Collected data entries

========

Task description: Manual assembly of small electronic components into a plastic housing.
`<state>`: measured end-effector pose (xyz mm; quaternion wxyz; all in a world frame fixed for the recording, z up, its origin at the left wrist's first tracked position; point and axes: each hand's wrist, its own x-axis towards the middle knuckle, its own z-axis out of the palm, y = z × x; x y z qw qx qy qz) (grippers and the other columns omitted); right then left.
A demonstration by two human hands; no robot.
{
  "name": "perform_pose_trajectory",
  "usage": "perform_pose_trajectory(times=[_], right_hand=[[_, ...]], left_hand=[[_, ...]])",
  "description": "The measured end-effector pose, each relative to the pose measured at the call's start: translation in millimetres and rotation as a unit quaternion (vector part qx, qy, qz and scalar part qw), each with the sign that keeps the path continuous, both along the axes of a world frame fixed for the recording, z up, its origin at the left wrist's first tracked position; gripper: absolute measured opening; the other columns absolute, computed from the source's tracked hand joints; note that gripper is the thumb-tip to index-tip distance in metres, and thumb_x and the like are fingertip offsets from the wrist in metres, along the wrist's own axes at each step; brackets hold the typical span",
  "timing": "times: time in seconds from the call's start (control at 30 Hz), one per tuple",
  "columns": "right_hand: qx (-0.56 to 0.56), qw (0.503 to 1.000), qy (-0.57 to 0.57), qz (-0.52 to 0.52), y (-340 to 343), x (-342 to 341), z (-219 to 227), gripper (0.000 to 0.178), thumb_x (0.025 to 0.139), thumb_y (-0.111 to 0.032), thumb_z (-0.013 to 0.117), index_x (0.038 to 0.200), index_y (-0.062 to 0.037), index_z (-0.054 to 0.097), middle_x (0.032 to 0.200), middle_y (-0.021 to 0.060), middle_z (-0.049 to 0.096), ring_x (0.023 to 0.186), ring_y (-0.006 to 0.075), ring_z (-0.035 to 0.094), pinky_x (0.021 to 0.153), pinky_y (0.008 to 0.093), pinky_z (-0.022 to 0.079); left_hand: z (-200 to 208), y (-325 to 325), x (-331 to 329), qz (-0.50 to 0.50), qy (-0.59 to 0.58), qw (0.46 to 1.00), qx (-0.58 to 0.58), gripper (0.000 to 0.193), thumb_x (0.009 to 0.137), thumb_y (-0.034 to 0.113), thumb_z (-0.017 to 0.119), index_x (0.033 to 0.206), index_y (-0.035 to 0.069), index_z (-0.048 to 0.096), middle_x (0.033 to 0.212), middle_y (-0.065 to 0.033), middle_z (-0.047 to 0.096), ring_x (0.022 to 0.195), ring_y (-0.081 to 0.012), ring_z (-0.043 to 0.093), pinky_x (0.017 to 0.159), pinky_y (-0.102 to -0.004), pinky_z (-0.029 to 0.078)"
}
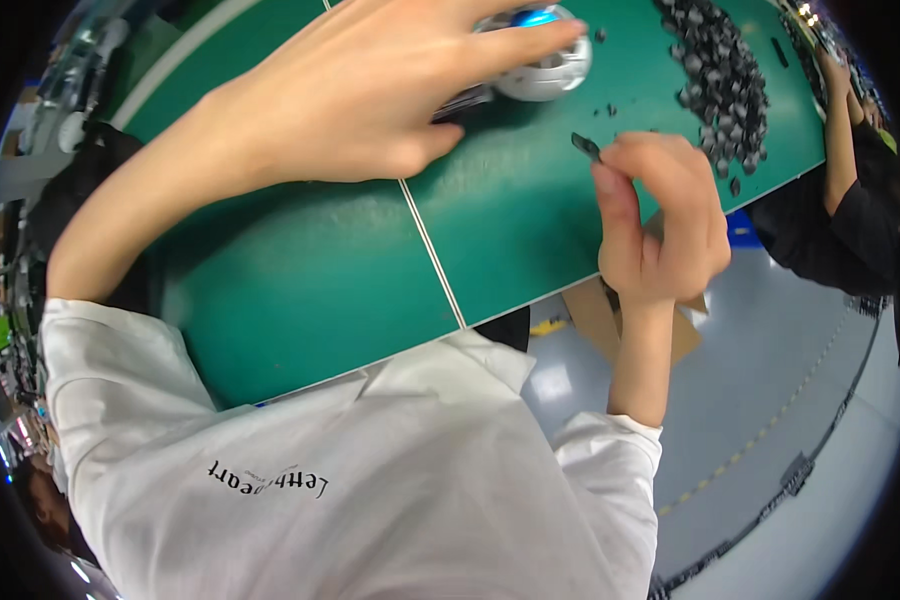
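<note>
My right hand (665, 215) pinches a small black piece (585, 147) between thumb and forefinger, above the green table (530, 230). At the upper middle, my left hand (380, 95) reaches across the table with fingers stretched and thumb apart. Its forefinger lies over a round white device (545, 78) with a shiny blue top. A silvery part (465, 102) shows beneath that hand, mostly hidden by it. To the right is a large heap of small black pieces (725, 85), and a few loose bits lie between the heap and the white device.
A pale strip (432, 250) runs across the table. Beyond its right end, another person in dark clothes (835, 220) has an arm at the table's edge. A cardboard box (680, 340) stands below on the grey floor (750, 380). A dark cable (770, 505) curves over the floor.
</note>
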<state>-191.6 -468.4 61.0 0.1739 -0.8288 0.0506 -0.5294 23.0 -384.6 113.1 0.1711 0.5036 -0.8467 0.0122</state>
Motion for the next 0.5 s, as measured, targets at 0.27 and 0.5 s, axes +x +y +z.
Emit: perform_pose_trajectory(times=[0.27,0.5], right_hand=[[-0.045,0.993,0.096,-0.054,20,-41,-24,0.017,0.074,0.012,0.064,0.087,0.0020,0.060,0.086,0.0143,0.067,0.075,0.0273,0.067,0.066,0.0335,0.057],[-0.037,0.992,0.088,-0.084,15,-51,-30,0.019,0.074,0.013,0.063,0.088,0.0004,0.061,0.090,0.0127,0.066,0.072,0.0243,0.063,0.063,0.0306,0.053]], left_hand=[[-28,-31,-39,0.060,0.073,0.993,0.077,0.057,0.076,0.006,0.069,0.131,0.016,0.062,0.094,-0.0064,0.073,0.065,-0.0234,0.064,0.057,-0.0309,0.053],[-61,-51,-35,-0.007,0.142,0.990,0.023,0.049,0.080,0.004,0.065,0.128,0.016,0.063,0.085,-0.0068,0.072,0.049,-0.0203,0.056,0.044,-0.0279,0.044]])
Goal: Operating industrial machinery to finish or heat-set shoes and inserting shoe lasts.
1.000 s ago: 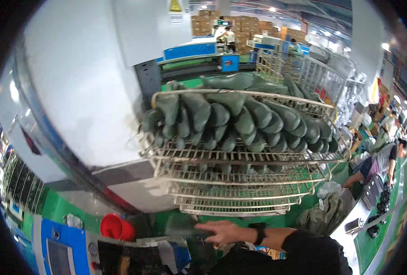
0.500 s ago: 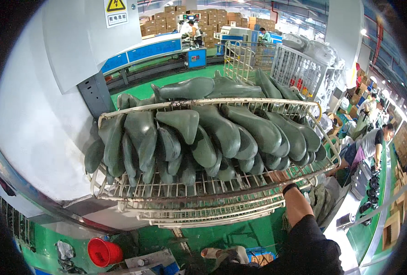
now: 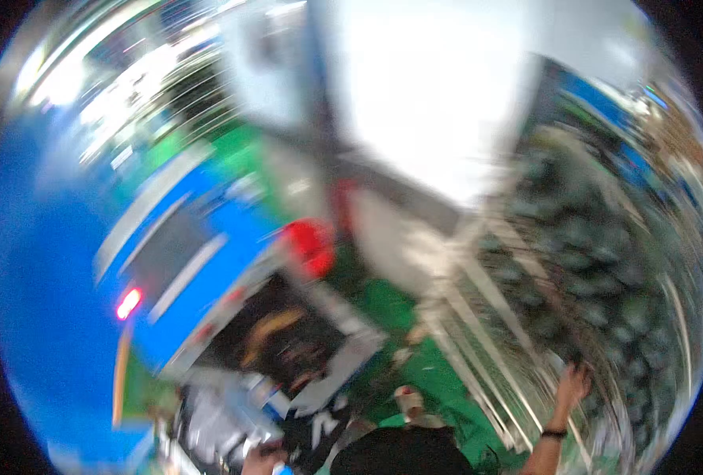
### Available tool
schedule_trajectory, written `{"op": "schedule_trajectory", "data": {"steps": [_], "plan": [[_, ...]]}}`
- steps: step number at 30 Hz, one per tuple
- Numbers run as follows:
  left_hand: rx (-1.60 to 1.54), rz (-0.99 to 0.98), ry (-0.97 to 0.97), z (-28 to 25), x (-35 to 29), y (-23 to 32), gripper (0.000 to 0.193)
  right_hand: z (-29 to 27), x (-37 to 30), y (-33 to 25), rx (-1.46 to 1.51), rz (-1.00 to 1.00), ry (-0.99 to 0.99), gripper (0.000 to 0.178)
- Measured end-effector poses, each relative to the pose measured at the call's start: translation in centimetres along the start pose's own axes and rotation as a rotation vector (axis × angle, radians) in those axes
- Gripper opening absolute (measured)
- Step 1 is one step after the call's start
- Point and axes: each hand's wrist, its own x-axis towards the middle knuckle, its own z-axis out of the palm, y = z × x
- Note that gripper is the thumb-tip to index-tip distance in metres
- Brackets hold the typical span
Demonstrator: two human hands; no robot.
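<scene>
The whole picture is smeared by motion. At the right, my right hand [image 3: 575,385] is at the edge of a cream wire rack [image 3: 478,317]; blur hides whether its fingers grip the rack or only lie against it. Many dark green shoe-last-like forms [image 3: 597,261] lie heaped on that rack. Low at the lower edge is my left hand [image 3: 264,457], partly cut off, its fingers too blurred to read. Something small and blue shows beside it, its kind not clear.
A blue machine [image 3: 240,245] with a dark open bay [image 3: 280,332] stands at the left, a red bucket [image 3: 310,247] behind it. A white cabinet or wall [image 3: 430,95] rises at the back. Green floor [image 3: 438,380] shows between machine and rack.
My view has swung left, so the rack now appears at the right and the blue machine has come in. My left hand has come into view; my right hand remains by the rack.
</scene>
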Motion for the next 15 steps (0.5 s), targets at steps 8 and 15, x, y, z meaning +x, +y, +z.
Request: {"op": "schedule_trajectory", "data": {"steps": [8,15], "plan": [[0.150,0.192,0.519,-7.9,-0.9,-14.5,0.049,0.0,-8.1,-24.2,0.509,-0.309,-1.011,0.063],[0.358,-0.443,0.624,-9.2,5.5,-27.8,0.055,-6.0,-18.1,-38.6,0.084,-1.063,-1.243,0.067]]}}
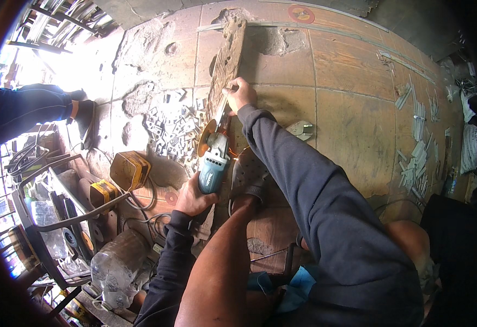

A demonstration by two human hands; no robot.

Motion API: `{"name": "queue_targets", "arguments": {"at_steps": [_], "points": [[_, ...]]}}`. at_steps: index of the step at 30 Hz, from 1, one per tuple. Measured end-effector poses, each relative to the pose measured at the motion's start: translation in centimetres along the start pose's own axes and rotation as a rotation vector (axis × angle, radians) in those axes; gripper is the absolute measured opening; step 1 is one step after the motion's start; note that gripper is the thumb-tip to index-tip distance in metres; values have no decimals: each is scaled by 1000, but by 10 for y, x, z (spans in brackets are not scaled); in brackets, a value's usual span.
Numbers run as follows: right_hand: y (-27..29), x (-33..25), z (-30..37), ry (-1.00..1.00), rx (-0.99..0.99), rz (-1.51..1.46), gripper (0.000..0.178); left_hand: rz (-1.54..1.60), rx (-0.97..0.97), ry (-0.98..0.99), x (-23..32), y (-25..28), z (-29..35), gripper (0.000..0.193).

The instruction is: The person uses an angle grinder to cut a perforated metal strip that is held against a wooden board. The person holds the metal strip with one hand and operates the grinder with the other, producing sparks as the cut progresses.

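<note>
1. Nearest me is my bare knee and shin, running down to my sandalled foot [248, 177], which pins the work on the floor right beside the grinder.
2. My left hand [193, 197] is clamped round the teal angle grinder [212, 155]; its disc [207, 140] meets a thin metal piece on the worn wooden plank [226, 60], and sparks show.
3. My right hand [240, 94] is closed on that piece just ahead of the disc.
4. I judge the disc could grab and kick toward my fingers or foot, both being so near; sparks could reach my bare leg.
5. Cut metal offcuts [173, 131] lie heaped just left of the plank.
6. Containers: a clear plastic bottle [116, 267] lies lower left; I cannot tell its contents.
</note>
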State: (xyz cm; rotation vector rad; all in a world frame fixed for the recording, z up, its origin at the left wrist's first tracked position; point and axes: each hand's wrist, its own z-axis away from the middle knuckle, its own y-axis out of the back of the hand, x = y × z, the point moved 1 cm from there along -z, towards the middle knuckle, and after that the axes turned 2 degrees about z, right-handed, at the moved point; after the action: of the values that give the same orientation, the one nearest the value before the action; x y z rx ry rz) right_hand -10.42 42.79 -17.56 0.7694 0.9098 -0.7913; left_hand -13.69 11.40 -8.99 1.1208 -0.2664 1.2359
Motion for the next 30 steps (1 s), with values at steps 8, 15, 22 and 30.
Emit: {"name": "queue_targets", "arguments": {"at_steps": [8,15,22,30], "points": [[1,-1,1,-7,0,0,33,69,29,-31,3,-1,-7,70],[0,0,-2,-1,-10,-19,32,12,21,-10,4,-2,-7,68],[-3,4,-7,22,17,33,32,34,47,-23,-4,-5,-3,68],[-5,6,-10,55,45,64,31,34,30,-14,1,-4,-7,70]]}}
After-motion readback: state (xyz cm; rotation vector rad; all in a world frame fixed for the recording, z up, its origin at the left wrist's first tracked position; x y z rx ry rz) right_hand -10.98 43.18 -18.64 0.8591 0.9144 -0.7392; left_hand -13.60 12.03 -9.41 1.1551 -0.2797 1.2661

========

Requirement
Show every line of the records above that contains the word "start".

Response to the task
  "description": "The measured end-effector pose, each relative to the pose measured at the call's start: translation in millimetres and rotation as a unit quaternion (vector part qx, qy, qz and scalar part qw), each with the sign that keeps the path continuous, both along the axes of a world frame fixed for the recording, z up, its origin at the left wrist's first tracked position; gripper: absolute measured opening; the other columns absolute, computed from the source's tracked hand joints; note that gripper is the thumb-tip to index-tip distance in metres, and thumb_x and the like are fingertip offsets from the wrist in metres, along the wrist's own axes at each step; brackets hold the typical span",
  "timing": "times: time in seconds from the call's start (control at 30 Hz), one per tuple",
- Measured end-effector poses, each relative to the pose measured at the call's start: translation in centimetres along the start pose's own axes and rotation as a rotation vector (axis × angle, radians) in those axes
- Step 1 is one step after the call's start
Motion API: `{"name": "queue_targets", "arguments": {"at_steps": [_], "points": [[_, ...]]}}`. at_steps: index of the step at 30 Hz, from 1, one per tuple. Measured end-effector poses, each relative to the pose measured at the motion's start: translation in centimetres along the start pose's own axes and rotation as a rotation vector (axis × angle, radians) in those axes; gripper is the absolute measured opening; step 1 is one step after the motion's start; note that gripper is the thumb-tip to index-tip distance in metres; values have no decimals: each is scaled by 1000, but by 10 for y, x, z (spans in brackets are not scaled); in brackets, a value's usual span.

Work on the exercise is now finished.